** Opening Working data block **

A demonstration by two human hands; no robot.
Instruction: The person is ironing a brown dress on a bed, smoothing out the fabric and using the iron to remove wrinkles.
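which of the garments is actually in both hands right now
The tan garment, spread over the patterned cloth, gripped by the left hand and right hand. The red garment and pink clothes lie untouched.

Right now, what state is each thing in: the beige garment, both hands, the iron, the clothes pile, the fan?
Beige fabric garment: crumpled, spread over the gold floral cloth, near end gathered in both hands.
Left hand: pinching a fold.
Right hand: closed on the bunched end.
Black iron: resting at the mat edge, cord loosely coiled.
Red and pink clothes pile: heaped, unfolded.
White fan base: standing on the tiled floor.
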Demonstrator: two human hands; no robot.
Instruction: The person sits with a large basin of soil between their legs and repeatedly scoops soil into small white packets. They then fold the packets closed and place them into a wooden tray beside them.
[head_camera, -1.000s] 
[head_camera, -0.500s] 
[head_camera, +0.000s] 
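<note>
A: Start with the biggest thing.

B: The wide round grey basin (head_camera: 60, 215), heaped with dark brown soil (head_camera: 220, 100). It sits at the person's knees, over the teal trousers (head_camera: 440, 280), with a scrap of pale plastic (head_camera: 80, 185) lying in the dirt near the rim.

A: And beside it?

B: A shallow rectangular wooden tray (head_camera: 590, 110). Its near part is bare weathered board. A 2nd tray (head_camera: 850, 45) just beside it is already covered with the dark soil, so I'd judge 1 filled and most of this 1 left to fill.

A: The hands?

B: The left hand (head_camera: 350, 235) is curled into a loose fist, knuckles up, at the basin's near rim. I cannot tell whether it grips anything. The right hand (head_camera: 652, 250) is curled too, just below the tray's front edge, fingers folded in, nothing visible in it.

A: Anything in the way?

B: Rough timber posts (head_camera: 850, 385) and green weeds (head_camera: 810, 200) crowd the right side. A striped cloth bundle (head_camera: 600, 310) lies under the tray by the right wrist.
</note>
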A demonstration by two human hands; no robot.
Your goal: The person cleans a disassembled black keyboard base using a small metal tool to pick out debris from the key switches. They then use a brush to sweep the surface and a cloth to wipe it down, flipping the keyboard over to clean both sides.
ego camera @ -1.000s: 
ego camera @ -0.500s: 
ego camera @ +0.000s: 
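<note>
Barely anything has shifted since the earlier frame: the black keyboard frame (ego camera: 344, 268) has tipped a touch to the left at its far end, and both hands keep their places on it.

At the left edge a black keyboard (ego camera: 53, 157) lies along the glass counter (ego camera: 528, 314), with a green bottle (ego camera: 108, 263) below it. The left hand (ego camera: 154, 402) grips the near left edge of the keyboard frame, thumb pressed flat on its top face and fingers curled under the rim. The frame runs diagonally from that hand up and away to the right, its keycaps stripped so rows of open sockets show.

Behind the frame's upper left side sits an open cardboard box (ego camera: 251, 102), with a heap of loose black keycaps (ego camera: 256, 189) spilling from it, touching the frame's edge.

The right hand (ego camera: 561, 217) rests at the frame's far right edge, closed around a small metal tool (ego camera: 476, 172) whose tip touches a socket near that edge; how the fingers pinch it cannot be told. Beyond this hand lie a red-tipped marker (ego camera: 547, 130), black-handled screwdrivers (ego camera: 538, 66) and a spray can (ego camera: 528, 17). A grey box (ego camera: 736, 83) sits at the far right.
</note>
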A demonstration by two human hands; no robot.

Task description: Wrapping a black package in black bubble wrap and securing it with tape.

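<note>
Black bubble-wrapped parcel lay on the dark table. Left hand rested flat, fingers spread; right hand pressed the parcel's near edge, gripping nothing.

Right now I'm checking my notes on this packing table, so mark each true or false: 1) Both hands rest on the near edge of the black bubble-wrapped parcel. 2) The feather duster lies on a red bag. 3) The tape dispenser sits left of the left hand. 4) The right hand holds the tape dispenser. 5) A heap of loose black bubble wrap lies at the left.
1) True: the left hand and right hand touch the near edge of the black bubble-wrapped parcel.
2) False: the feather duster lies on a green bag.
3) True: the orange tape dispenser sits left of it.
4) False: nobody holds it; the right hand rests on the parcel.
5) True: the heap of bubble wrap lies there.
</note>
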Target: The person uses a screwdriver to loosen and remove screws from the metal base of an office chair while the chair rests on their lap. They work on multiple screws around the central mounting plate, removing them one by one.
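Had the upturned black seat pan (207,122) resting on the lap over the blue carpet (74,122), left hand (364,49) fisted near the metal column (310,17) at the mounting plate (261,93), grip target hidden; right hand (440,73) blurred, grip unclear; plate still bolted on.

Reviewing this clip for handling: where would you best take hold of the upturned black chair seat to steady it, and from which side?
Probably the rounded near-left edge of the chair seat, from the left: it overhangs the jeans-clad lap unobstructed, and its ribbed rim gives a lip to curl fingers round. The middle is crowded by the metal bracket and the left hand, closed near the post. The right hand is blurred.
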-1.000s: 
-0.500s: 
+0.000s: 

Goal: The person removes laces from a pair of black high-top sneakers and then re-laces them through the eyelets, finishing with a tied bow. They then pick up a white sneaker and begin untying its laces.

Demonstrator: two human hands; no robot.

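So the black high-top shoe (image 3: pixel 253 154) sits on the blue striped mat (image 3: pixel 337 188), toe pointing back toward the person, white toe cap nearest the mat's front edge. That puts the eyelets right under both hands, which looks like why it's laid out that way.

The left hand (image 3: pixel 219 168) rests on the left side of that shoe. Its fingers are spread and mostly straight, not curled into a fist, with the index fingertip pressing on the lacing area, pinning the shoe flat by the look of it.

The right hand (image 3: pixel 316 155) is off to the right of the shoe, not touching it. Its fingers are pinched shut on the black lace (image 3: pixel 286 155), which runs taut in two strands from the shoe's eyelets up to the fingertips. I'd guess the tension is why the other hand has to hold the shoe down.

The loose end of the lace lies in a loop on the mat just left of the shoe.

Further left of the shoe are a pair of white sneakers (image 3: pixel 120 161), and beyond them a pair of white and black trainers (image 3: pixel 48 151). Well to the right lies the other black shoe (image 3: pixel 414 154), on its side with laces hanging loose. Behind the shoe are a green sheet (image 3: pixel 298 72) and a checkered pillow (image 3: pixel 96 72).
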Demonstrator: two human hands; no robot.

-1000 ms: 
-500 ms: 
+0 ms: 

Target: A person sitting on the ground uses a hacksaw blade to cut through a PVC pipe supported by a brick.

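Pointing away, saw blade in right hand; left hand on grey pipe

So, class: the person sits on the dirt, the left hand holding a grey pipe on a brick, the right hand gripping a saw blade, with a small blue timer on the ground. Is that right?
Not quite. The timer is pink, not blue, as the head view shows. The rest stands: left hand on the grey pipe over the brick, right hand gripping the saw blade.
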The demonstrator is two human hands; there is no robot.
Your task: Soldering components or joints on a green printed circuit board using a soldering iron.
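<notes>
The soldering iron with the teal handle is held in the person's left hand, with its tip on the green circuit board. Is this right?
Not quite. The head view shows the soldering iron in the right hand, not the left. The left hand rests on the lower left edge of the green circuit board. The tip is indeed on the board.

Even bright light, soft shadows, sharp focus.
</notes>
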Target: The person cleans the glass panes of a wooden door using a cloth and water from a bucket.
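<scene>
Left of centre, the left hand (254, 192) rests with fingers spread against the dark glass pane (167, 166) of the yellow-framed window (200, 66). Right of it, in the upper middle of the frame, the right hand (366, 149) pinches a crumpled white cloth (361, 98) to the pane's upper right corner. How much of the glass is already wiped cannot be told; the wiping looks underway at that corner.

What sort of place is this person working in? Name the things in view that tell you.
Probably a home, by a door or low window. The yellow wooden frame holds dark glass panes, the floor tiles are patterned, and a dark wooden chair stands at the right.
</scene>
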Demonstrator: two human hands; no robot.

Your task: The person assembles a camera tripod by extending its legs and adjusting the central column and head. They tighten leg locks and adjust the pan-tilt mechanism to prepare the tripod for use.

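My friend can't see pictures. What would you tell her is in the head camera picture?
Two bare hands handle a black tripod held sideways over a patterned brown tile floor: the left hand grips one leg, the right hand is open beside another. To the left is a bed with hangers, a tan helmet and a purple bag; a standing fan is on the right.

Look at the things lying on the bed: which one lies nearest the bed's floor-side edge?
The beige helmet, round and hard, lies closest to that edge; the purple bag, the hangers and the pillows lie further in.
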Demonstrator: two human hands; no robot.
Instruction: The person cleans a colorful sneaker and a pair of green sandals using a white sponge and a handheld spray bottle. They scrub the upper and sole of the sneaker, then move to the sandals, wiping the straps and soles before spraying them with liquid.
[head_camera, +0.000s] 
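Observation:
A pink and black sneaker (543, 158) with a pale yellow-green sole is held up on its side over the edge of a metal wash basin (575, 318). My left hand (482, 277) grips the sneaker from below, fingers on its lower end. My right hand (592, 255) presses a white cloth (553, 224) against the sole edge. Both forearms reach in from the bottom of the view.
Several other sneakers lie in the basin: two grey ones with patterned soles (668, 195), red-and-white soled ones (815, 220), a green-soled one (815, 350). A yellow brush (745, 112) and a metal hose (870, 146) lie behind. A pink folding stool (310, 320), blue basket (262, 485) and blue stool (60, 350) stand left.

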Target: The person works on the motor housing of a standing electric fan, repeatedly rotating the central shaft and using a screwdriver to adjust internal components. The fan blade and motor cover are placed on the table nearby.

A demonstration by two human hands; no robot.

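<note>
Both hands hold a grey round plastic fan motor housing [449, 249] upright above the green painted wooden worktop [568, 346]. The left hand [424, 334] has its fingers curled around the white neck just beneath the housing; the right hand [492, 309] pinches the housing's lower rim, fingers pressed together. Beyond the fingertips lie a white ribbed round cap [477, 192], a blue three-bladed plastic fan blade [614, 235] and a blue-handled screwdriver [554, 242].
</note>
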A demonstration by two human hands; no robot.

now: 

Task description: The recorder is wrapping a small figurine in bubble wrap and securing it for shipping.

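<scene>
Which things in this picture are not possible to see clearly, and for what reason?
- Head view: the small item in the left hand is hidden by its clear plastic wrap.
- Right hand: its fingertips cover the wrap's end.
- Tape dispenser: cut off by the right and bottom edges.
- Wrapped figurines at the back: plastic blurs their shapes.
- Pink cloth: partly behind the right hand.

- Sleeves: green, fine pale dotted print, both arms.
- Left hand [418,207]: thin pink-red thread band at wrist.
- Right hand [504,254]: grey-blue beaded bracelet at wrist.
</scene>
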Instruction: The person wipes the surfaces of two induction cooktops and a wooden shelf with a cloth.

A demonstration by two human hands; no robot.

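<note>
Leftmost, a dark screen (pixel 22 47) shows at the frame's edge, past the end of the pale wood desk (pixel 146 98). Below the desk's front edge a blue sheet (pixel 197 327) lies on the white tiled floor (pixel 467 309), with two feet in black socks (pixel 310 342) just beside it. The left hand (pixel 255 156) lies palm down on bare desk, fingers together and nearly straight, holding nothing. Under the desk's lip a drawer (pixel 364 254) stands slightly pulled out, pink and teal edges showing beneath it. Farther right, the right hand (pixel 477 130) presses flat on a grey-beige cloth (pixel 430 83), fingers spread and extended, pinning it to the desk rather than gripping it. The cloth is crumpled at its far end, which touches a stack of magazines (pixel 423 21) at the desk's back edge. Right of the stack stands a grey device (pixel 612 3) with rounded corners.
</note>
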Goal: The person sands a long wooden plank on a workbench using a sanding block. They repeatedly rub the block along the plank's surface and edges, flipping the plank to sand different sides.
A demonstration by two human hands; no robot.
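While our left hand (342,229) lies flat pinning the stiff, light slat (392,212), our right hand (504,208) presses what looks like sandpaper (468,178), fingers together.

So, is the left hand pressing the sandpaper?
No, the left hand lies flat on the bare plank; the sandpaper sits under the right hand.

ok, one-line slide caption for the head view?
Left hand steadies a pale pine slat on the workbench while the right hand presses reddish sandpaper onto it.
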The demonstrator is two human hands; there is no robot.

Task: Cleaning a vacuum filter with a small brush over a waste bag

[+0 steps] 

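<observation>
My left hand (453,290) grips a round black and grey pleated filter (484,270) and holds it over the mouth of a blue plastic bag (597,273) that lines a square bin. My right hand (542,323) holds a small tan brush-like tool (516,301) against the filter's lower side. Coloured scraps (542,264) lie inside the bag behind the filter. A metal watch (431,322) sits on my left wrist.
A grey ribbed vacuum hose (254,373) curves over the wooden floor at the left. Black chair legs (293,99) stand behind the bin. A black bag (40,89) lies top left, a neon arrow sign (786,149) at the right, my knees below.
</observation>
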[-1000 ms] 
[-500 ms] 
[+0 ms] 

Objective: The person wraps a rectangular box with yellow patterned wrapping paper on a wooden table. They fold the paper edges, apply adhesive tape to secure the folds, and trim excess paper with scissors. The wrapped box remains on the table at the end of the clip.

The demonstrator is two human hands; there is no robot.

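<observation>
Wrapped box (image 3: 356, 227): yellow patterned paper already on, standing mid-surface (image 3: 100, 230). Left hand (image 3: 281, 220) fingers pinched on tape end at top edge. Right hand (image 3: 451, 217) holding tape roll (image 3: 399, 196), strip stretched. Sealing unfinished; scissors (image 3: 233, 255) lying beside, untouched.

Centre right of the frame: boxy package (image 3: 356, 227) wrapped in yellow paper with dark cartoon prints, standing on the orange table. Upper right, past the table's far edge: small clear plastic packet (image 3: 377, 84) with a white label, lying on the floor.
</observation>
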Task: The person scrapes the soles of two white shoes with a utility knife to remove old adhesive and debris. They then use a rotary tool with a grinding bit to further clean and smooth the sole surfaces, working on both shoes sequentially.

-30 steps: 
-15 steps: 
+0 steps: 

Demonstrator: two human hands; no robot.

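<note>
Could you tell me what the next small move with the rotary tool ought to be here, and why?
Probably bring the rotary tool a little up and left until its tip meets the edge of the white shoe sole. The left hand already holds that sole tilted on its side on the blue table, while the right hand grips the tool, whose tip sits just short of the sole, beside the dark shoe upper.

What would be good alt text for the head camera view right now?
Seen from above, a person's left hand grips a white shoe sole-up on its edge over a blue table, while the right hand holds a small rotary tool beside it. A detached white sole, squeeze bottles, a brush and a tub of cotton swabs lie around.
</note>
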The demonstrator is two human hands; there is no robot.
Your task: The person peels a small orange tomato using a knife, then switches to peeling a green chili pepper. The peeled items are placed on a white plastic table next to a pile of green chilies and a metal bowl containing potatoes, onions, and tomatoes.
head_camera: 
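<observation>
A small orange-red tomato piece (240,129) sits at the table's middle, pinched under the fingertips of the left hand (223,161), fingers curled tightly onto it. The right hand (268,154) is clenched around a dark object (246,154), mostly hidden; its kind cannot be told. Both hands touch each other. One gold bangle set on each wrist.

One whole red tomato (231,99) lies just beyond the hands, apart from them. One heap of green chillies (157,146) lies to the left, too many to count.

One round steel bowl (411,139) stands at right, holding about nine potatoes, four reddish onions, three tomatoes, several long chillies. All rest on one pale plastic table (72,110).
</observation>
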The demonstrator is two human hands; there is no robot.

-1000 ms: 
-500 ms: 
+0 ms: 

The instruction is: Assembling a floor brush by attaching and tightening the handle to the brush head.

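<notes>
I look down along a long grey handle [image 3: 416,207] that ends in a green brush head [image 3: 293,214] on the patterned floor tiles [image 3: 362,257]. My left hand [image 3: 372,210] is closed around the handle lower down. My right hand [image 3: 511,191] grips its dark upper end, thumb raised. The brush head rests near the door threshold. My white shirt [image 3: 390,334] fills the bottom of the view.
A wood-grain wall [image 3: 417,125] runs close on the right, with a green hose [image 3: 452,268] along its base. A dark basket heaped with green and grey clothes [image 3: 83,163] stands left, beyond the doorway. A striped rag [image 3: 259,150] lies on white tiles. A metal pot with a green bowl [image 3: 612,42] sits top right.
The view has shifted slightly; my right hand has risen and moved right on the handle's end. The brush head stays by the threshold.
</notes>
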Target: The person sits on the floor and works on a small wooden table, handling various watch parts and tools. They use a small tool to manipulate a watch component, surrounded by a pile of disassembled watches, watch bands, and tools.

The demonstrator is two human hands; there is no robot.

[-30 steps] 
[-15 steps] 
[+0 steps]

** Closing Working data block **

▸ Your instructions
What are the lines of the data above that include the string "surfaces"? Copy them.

▸ Solution for this problem
Instruction: The person wipes the surfaces of two induction cooktops and a wooden shelf with a cloth.
Task: The person scrapes the soles of two white shoes with a utility knife to remove old adhesive and debris. They then use a rotary tool with a grinding bit to further clean and smooth the sole surfaces, working on both shoes sequentially.

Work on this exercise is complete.